*Work instruction*: Beginning with the line that contains "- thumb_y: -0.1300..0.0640" in the material below, print each line exactly until the line that contains "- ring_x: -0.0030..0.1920" has been printed, then stop.

···

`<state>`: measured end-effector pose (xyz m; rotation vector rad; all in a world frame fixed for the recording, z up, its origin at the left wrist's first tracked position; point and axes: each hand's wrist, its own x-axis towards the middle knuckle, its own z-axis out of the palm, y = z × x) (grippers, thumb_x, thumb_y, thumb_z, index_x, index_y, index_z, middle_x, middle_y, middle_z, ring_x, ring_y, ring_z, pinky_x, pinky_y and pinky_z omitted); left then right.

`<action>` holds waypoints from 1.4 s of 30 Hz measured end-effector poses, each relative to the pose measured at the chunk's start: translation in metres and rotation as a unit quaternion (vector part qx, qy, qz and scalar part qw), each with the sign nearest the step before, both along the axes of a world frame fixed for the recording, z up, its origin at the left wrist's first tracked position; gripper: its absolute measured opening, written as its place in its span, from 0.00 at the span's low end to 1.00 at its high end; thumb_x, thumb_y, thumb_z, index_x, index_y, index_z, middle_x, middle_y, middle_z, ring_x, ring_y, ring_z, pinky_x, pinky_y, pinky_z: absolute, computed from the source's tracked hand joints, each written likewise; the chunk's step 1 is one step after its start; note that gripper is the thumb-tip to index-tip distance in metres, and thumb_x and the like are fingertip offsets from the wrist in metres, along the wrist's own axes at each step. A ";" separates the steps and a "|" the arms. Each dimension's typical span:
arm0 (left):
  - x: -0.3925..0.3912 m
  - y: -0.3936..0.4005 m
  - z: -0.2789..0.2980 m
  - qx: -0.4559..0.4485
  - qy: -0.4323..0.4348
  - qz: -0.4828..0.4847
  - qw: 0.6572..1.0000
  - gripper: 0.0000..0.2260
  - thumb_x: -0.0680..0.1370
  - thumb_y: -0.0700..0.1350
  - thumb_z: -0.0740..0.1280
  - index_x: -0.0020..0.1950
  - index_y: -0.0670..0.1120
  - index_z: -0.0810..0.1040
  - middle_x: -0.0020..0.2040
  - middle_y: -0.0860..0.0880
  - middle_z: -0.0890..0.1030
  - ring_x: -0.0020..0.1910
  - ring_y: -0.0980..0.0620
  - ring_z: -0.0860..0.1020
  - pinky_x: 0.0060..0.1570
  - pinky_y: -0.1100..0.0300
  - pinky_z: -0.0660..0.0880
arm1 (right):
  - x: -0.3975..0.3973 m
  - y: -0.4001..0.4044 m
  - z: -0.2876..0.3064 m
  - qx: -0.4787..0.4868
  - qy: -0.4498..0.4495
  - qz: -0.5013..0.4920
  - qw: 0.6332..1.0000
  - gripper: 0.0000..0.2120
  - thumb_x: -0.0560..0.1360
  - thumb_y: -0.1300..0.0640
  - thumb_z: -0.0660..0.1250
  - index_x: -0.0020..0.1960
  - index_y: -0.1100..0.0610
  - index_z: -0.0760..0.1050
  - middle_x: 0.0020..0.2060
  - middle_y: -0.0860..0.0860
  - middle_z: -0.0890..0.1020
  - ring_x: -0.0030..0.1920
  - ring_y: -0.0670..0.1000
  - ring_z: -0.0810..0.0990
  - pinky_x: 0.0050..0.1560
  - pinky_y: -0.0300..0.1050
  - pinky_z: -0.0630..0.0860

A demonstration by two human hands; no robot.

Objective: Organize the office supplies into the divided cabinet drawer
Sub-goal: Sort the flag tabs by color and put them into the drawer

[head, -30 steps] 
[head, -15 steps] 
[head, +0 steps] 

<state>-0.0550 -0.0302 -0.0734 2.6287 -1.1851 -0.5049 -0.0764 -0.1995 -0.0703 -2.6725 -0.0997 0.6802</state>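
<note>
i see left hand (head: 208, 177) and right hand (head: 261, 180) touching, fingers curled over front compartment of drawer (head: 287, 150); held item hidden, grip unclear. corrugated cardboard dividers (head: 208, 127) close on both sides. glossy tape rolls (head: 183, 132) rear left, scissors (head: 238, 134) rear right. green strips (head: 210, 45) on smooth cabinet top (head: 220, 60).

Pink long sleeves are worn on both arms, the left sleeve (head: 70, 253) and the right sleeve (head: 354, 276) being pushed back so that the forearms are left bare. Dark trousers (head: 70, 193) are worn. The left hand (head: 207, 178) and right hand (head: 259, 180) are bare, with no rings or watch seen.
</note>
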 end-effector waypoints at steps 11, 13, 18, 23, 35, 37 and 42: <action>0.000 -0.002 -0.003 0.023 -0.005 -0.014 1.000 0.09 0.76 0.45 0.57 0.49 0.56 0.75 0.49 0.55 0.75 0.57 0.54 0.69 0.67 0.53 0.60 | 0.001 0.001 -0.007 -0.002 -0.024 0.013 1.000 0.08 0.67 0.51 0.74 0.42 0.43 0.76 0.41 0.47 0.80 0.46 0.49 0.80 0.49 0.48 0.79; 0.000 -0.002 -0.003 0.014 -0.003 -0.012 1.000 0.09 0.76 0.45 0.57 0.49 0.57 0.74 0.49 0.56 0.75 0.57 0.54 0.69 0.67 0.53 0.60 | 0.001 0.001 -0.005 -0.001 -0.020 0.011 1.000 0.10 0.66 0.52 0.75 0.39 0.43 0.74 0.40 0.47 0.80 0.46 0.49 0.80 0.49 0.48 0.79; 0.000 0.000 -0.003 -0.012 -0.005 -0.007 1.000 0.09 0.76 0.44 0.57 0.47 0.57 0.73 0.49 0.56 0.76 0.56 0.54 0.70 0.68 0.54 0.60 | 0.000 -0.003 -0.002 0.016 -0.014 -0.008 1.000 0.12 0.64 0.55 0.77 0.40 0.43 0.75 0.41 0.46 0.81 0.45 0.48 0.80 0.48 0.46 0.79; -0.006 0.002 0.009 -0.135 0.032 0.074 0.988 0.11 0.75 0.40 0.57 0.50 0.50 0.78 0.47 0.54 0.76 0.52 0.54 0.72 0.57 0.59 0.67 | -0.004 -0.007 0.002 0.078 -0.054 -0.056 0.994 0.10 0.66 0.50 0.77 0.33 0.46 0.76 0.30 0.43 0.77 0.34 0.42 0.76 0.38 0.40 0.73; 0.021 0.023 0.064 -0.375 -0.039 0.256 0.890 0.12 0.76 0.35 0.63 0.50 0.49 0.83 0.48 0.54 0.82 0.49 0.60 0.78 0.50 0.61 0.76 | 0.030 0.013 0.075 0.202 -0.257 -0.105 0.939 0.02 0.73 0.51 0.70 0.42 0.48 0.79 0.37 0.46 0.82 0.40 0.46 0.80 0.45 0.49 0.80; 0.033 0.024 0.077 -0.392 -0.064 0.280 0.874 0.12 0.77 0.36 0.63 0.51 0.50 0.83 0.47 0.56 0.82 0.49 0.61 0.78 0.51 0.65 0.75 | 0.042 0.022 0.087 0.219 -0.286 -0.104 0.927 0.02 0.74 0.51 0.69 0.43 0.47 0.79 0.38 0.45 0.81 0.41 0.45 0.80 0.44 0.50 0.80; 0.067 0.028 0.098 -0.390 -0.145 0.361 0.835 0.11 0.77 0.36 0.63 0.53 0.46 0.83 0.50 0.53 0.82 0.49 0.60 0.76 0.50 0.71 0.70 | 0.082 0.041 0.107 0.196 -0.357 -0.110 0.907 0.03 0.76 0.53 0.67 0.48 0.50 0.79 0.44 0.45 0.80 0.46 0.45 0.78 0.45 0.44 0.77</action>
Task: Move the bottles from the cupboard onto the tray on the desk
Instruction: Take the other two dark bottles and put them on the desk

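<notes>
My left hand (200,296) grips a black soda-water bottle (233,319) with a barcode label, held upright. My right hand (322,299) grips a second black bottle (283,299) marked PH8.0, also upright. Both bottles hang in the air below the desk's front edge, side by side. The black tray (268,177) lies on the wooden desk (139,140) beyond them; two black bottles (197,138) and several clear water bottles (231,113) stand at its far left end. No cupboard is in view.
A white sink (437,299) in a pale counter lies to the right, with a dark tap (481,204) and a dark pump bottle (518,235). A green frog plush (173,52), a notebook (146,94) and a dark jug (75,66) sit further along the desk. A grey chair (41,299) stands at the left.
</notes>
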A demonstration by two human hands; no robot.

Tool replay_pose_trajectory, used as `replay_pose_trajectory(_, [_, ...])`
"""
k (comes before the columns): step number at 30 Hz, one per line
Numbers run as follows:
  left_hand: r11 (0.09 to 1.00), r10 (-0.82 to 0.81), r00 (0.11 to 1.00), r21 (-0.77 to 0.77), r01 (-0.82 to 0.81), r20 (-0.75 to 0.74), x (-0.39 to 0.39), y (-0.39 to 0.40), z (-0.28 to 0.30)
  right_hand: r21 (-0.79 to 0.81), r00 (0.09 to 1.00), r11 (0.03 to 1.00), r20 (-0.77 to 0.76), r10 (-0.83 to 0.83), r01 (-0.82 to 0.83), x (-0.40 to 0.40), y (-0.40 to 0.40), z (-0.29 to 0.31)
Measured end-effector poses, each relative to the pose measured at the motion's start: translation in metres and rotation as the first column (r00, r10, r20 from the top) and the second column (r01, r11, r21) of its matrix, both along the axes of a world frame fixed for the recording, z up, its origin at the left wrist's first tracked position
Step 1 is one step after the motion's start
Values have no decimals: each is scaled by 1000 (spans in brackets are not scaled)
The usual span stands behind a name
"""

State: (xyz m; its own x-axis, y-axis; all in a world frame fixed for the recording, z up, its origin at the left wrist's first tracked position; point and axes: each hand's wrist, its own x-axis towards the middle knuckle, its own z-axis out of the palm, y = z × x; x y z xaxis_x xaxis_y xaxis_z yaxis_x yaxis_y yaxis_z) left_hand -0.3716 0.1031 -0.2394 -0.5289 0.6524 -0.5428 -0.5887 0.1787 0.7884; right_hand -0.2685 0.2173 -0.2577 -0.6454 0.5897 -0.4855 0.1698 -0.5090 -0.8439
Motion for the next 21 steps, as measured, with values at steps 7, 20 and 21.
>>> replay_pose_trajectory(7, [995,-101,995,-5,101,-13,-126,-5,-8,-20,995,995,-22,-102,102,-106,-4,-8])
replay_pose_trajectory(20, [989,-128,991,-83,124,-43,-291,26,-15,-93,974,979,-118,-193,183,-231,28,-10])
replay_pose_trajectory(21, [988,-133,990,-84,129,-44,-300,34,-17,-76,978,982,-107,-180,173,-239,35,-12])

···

*Answer*:
  - thumb_y: -0.1300..0.0640
  - thumb_z: -0.0660..0.1250
  - index_x: -0.0020..0.1960
  - index_y: -0.1100..0.0610
  - index_z: -0.0760..0.1050
  - middle_x: 0.0020..0.2060
  - middle_y: -0.0860..0.0860
  - middle_z: -0.0890..0.1020
  - ring_x: -0.0030..0.1920

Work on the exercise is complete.